→ **Action item**
Every line from the first one in the listing down to the line with "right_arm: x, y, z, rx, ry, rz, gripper" should be restated word for word.

[Stored data — start]

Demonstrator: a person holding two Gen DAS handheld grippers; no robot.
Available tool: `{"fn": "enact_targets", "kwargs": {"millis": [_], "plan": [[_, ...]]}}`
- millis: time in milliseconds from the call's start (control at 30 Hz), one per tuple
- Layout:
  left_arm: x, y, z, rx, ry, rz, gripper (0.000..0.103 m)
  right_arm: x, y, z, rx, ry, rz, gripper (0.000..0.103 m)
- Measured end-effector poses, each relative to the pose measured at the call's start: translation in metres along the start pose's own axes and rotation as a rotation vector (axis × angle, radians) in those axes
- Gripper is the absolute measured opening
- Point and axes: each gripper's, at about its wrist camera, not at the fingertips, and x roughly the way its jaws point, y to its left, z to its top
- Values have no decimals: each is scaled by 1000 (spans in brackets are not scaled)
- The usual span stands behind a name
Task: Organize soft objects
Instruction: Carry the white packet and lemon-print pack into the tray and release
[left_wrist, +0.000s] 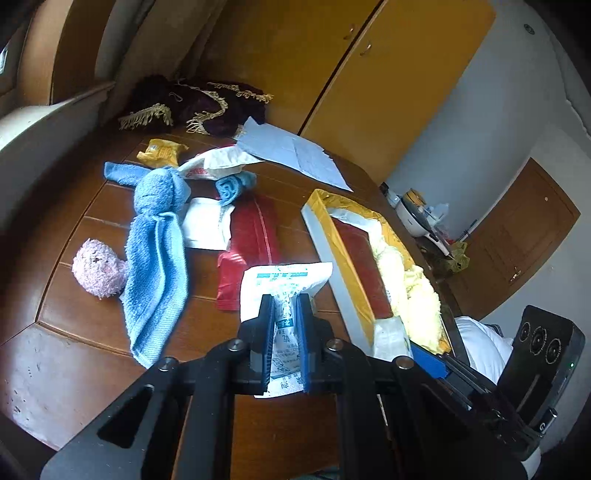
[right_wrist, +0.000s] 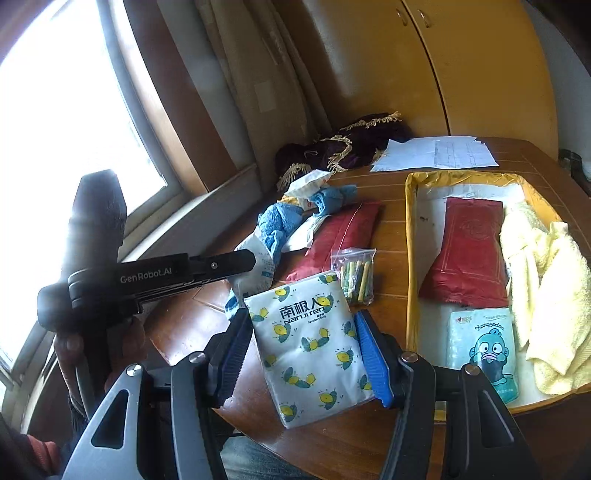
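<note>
Table edge: the wooden table (right_wrist: 388, 435) ended at six o'clock, bare wood beside the tray (right_wrist: 412, 258).
Counts: two red pouches, one in the tray.
Left gripper (left_wrist: 285, 308): clamped narrow on a white packet (left_wrist: 286, 282).
Right gripper (right_wrist: 306, 350): gripped the lemon-print tissue pack (right_wrist: 314, 343), tray at three o'clock.
</note>
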Motion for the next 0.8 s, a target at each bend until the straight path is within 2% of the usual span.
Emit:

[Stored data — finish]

→ **Exercise solution**
Demonstrator: a person holding two Gen DAS handheld grippers; no robot.
Available tool: `{"fn": "enact_targets", "kwargs": {"millis": [_], "plan": [[_, ...]]}}`
- millis: time in milliseconds from the call's start (control at 30 Hz), one per tuple
- Layout:
  left_arm: x, y, z, rx, ry, rz, gripper (0.000..0.103 m)
  right_arm: x, y, z, rx, ry, rz, gripper (0.000..0.103 m)

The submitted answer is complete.